The welcome accorded to Alick and Ned was thus explained. The showwoman was secretly overjoyed to give the strangers a lift on their journey. But before the first day closed in the pair of adventurers found out what real hard work meant. Even Ned Dempster, accustomed to the dilatory, easy-going life of sea-fishing, knew nothing indeed of the drudgery and hustling and flurry of such everyday work as he had stepped into, unawares, among the rough caravan folk.
Alick, of course, was thunderstruck and stupefied to find himself at everybody's rude beck and call. And to have his awkward, bewildered movements hurried on by hard cuffs and violent language was an unpleasantly new experience for a Carnegy to endure. His indignant attempts at rebelling were treated with loud jeers, and by savage threats of a horse-whipping. The latter menace was carried out before the week was over, on the unhappy boy obstinately refusing to clean out the animals' cages, to fetch and carry the food for birds and beasts, and to perform a hundred other distasteful offices.
'I'll teach ye; I'll conduct your education, young sir!' shouted the ring-master. 'And here's the lesson-book!' he sneered, flourishing a cruel-looking whip.
Stunned and crushed, Alick had asked repeatedly to see Ned, and also entreated to be permitted to leave the show at once. His requests were, of course, harshly refused. In addition, he was sternly warned that if he attempted to escape he would be horse-whipped again, and next-door to death.
'They're a catch for us, them two!' the brutal ring-master remarked to his wife, as he and she sat at their supper after the performance was over one evening. 'That tallest youngster's a swell as has run away from 'ome, judging from his looks and clothes. He's just what we've bin wantin' for a long time back. The fust thing to do is to break that 'igh speerit of his, and then we'll set to work to train him to show off with the leopards. That would draw famous with the public.'
'Not with the leopards! Not with them beasts! They're the worst and the fiercest in the show. 'Tis next-door to impossible to tame a leopard. I won't 'ave it, I tell you, so there!' the woman broke in, with a high-pitched voice.
'Well, well, we're not going to 'ave words about it!' The first speaker yielded; for his wife, the widow of the former proprietor, was the real owner of the circus. 'We needn't say no more about the leopards--for a bit. But I'll tell you what. 'Ee can do tricks with little Mike, the new pony, and the monkeys. We'll make up a sort of little performance a-purpose for 'im and them. I must invent a little somethink that would be taking.'
'I 'ope 'ee won't catch the fever, like the rest on 'em, that's all!'
muttered the mistress, shaking her head doubtfully.
That, however, was just what Alick Carnegy managed to do. After some weeks' slaving and knocking about at the hands of the ring-master, such as fairly stunned him, he fell sick. At once the poor, gaunt, dirty lad, whom Northbourne would have refused to recognise as the smart Alick Carnegy, always trig and trim, was hustled off to the squalid room of an old Whitechapel crone who, for the five shillings in the pocket of his torn coat, agreed to nurse him through his trouble. If he had the luck to live through it, the show-folk intended to have him back. If he died--well, there was the parish ready to bury him.

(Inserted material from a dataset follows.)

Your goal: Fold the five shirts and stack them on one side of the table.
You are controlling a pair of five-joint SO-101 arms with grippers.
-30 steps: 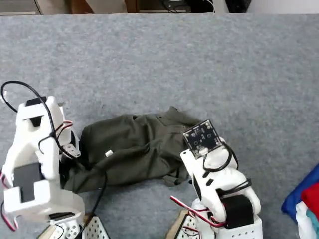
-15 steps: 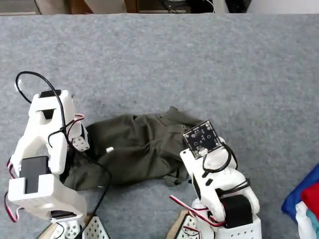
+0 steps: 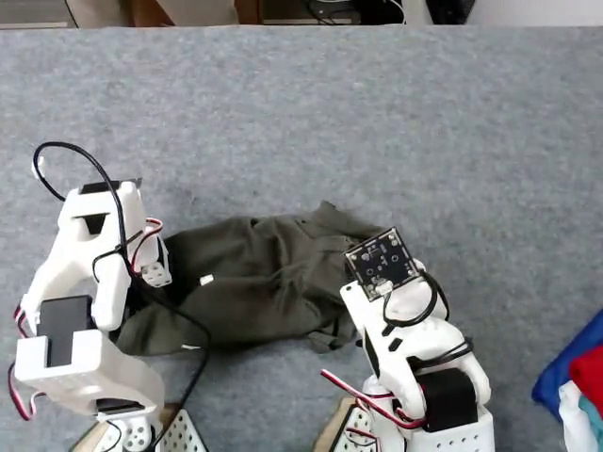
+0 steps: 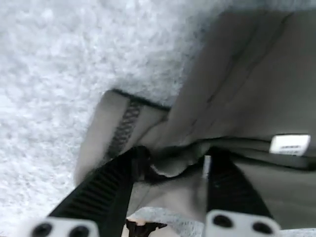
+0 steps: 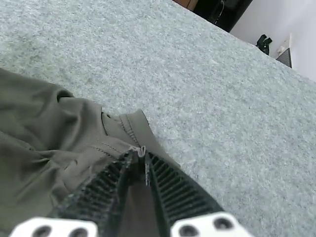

Ned, on the other hand, was by no means in such evil plight. He was still in the division of the show moving from one suburb to another, so he had, at least, fresh air to breathe. True, he had brought on himself one brutal thrashing by running away from the show on the first opportunity. He was easily enough traced to the Docks, where he had sped, hoping against hope to find Alick loitering there. Instead, he was captured by the ring-master himself, who had been informed of the boy's flight, and who thought it quite worth his while to look up such an intelligent, hard-working little chap as Ned. The truth was, Ned had made himself far too useful among the animals to be thus let slip.
All this time the dejected lad had been purposely kept in ignorance of the whereabouts of his companion. It was only by pure accident that he at last heard of Alick's collapse and speedy removal from the show--to die, for what anyone cared. One of the showmen had been despatched from the head-quarters of the establishment on an errand, and, knocking up against Ned, exclaimed--
'Hilloa! You ain't got the fever yet, then? Your chum has distanced you; for he's down with it.' Then the man told Ned that Alick was lying 'as ill as ill' in the house of an old crone who once belonged to the show herself.
It was a relief to hear even that much of his companion; it was better than the mystery of silence. But Ned's panic was pretty severe when he thought of Alick's perilous and deserted condition. A rush of mingled feelings came over the Northbourne lad. He felt as the prodigal son must have felt in the far country.
Yes, it was exactly like the Bible story which 'Miss Theedory' seemed to like best. At least, she told it to her cla.s.s-boys more often than any other, and Ned, listening to her, had grown to realise the unhappy youth's condition in that far-off land where he had 'wasted his substance in riotous living,' and to sympathise cordially with him when he 'came to himself.'
But Ned, hustled, driven, sworn at, from morning to night, could now, in those scanty moments allowed him to swallow his rough food, or before his tired eyes closed in sleep, still more vividly picture the prodigal's desolation and despair.
Then he remembered the outcome of that despair: the unhappy youth in the parable suddenly determined to arise and go to his father, to confess, with bitter remorse, his own mad wrong-doings. Would it not be well for himself to arise and return to Northbourne, and to confess the terrible folly of which he and Alick had been guilty? Again and again Ned imagined himself so doing. But the cruel whip which he had already tasted was another side to the question. No, he dare not again attempt to escape! He writhed still when he recollected the stinging lashes of the long, serpent-like whip. At last came an inspiration.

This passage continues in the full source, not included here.